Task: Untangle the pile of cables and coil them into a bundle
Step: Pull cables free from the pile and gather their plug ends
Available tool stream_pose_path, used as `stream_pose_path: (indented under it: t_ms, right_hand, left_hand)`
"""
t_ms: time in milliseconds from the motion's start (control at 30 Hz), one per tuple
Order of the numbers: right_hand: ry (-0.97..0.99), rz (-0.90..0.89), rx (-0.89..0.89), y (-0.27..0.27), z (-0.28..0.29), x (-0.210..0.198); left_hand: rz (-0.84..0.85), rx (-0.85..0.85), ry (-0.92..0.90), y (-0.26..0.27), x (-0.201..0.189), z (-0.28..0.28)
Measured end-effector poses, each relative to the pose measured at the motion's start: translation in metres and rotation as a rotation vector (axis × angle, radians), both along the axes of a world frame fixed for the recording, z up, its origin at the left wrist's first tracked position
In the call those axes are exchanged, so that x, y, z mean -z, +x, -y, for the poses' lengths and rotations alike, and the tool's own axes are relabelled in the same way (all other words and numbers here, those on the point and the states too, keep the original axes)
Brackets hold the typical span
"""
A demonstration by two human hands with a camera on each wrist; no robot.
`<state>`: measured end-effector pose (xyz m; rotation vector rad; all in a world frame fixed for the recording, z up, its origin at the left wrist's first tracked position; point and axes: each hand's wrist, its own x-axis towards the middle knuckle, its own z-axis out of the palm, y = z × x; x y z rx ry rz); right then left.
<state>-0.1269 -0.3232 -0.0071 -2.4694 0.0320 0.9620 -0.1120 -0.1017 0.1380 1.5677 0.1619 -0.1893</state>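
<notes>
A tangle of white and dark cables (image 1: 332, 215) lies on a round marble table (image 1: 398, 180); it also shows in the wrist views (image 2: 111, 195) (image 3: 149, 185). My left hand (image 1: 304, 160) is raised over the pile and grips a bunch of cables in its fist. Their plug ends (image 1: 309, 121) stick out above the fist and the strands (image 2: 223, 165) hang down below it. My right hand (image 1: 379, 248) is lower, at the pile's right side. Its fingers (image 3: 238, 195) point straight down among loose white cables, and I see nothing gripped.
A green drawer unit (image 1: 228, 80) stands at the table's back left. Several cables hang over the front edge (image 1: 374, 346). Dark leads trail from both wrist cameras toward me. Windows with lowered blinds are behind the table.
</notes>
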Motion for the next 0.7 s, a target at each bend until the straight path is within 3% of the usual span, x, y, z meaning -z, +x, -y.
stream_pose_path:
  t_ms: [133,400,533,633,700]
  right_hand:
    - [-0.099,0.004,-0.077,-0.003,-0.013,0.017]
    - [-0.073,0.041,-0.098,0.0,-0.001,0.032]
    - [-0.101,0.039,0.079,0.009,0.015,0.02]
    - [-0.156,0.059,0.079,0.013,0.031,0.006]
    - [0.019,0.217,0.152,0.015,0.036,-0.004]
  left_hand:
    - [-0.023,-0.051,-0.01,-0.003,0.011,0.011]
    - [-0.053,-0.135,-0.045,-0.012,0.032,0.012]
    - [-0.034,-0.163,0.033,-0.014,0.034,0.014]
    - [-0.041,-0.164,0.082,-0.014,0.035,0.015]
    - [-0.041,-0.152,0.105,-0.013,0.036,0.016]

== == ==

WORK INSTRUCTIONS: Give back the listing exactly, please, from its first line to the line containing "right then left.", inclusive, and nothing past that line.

TASK SOLUTION:
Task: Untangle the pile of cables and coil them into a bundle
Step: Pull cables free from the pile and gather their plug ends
Available tool stream_pose_path, used as `stream_pose_path: (indented under it: t_ms, right_hand, left_hand)`
"""
t_ms: time in milliseconds from the motion's start (control at 30 Hz), one per tuple
Order of the numbers: right_hand: ry (-0.97..0.99), rz (-0.90..0.89), rx (-0.89..0.89), y (-0.27..0.27), z (-0.28..0.29), x (-0.210..0.198); left_hand: rz (-0.84..0.85), rx (-0.85..0.85), ry (-0.92..0.90), y (-0.26..0.27), x (-0.201..0.189), z (-0.28..0.28)
Measured end-effector poses, each relative to the pose measured at the motion's start: translation in metres and rotation as a rotation vector (axis × angle, radians), both along the axes of a world frame fixed for the recording, z up, its origin at the left wrist's first tracked position
In the call those axes are exchanged, so that x, y, z mean -z, +x, -y, for the poses' lengths and rotations alike, and the tool's own axes are relabelled in the same way (all other words and numbers here, those on the point and the states too, keep the original axes)
Brackets hold the typical span
"""
A demonstration by two human hands with a camera on each wrist; no robot.
`<state>`: measured end-effector pose (xyz m; rotation vector rad; all in a world frame fixed for the recording, z up, its origin at the left wrist's first tracked position; point and axes: each hand's wrist, its own x-axis towards the middle knuckle, its own z-axis out of the palm, y = z × x; x y z rx ry rz); right then left.

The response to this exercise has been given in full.